__WHAT YOU HAVE TO DO__.
Copy every line of the listing exactly.
--------------------------------
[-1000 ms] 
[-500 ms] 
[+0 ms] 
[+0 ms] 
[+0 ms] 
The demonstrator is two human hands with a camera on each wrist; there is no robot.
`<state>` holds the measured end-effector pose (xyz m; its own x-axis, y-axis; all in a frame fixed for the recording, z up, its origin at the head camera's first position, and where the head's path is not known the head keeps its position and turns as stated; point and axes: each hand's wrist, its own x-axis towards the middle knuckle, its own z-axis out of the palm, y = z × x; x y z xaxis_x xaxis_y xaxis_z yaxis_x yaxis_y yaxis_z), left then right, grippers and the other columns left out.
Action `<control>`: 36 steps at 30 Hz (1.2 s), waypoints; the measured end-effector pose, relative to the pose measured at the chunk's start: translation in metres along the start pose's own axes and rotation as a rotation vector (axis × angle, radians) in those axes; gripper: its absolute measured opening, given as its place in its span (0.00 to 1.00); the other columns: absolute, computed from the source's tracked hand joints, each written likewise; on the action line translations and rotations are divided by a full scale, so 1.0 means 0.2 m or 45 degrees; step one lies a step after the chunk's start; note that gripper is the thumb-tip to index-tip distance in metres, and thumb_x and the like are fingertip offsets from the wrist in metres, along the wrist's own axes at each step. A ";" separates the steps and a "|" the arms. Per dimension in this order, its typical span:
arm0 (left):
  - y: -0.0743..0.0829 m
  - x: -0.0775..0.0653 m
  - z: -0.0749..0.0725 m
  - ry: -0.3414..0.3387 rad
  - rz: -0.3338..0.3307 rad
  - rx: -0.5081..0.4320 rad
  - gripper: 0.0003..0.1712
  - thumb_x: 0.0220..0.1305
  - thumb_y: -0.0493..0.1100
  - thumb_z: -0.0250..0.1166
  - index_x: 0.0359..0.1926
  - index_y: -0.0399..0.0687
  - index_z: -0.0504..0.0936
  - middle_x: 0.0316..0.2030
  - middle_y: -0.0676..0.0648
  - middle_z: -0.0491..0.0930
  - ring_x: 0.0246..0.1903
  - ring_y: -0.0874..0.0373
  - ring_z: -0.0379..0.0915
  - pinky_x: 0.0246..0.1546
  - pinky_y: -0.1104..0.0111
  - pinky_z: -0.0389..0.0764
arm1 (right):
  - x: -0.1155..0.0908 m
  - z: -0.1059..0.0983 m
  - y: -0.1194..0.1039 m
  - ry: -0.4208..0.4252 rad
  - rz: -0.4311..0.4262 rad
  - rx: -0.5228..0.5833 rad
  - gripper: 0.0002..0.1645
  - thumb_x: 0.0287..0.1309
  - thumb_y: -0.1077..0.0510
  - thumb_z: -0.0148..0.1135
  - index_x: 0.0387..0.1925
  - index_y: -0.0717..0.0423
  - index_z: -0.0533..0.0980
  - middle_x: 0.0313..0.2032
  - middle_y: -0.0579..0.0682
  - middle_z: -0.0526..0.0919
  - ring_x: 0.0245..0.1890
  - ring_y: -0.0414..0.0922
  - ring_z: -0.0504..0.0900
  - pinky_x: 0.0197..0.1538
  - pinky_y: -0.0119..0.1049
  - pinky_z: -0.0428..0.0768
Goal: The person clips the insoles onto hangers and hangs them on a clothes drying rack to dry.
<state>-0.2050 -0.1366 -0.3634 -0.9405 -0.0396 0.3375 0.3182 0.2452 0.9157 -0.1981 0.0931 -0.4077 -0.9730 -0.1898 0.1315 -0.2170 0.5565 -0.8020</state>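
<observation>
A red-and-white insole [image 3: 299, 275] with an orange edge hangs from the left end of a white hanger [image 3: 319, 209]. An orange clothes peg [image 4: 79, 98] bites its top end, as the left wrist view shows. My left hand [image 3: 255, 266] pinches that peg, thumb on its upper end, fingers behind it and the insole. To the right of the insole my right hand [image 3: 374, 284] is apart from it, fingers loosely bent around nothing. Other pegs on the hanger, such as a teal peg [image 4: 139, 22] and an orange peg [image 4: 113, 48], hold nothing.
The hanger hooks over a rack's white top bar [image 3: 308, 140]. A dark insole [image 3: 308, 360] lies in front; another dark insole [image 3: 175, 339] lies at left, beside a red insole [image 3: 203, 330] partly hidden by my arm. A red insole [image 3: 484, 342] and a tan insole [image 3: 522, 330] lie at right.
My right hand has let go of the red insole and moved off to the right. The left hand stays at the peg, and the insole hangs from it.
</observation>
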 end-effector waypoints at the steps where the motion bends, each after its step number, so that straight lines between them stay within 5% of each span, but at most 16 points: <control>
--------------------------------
__TASK RESULT__.
[-1000 ms] 
[-500 ms] 
[+0 ms] 
[+0 ms] 
[+0 ms] 
The demonstrator is two human hands with a camera on each wrist; there is no robot.
`<state>` holds the measured end-effector pose (xyz m; its own x-axis, y-axis; all in a frame fixed for the recording, z up, its origin at the head camera's first position, and where the head's path is not known the head keeps its position and turns as stated; point and axes: each hand's wrist, its own x-axis towards the middle knuckle, its own z-axis out of the palm, y = z × x; x y z xaxis_x xaxis_y xaxis_z yaxis_x yaxis_y yaxis_z), left then right, grippers and the other columns left out.
Action `<control>`: 36 steps at 30 Hz (1.2 s), waypoints; the measured end-effector pose, relative to the pose measured at the chunk's start: translation in metres along the start pose's own axes and rotation as a rotation vector (axis × angle, radians) in those axes; gripper: its absolute measured opening, given as its place in its span (0.00 to 1.00); the other columns: absolute, computed from the source's tracked hand joints, each written likewise; on the action line translations and rotations are divided by a full scale, so 1.0 means 0.2 m or 45 degrees; step one lies a step after the chunk's start; note that gripper is the thumb-tip to index-tip distance in metres, and thumb_x and the like are fingertip offsets from the wrist in metres, along the wrist's own axes at each step. A ";" separates the steps and a "|" the arms. Per dimension in this order, its typical span:
arm0 (left):
  - y: -0.0743..0.0829 m
  - x: -0.0775..0.0653 m
  - z: -0.0749..0.0725 m
  - ry: -0.3414..0.3387 rad
  - rz: -0.3338..0.3307 rad
  - rx: -0.5081..0.4320 rad
  - gripper: 0.0003..0.1712
  - thumb_x: 0.0220..0.1305
  - thumb_y: -0.0493..0.1100
  - thumb_z: -0.0250..0.1166
  - index_x: 0.0359..0.1926
  - index_y: -0.0399..0.0687
  - index_z: -0.0504..0.0936
  - middle_x: 0.0316..0.2030
  - middle_y: -0.0676..0.0648
  - middle_z: -0.0491..0.0930
  - ring_x: 0.0246..0.1903
  - ring_y: -0.0874..0.0373
  - ring_z: -0.0379..0.0915
  - pinky_x: 0.0246..0.1546
  - pinky_y: -0.1104..0.0111
  - pinky_z: -0.0389..0.0764
arm1 (right):
  - x: -0.1155..0.0908 m
  - z: -0.1059..0.0983 m
  - y: -0.1194..0.1039 m
  - ry: -0.4208..0.4252 rad
  - rz: -0.4311..0.4262 rad
  - rx: -0.5228..0.5833 rad
  - gripper: 0.0002..0.1645
  - thumb_x: 0.0287..0.1309
  - thumb_y: -0.1077..0.0510
  - thumb_z: -0.0148..0.1135
  - index_x: 0.0387..0.1925
  - index_y: -0.0717..0.0423
  - index_z: -0.0533..0.0980
  - middle_x: 0.0313..0.2032
  - middle_y: -0.0579..0.0682
  - middle_z: -0.0526..0.0919
  - ring_x: 0.0245..0.1890
  - ring_y: -0.0414..0.0922
  - ring_z: -0.0504..0.0900
  - pinky_x: 0.0197..0.1538
  - pinky_y: -0.0119..0.1049
  - pinky_z: -0.0428..0.0768
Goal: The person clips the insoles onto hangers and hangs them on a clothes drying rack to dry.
<state>-0.2050 -0.1366 -0.3634 -0.9405 -0.0396 0.3375 0.3182 0.2452 0.9157 -0.1981 0.0931 -0.4077 -0.9730 -0.1898 0.1315 -0.2170 0.5565 -0.8020</state>
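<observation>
A red-and-white insole [image 3: 299, 275] with an orange edge hangs from the left end of a white hanger [image 3: 319, 209]. An orange clothes peg [image 4: 79, 98] bites its top end, as the left wrist view shows. My left hand [image 3: 255, 266] pinches that peg, thumb on its upper end, fingers behind it and the insole. To the right of the insole my right hand [image 3: 374, 284] is apart from it, fingers loosely bent around nothing. Other pegs on the hanger, such as a teal peg [image 4: 139, 22] and an orange peg [image 4: 113, 48], hold nothing.
The hanger hooks over a rack's white top bar [image 3: 308, 140]. A dark insole [image 3: 308, 360] lies in front; another dark insole [image 3: 175, 339] lies at left, beside a red insole [image 3: 203, 330] partly hidden by my arm. A red insole [image 3: 484, 342] and a tan insole [image 3: 522, 330] lie at right.
My right hand has let go of the red insole and moved off to the right. The left hand stays at the peg, and the insole hangs from it.
</observation>
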 end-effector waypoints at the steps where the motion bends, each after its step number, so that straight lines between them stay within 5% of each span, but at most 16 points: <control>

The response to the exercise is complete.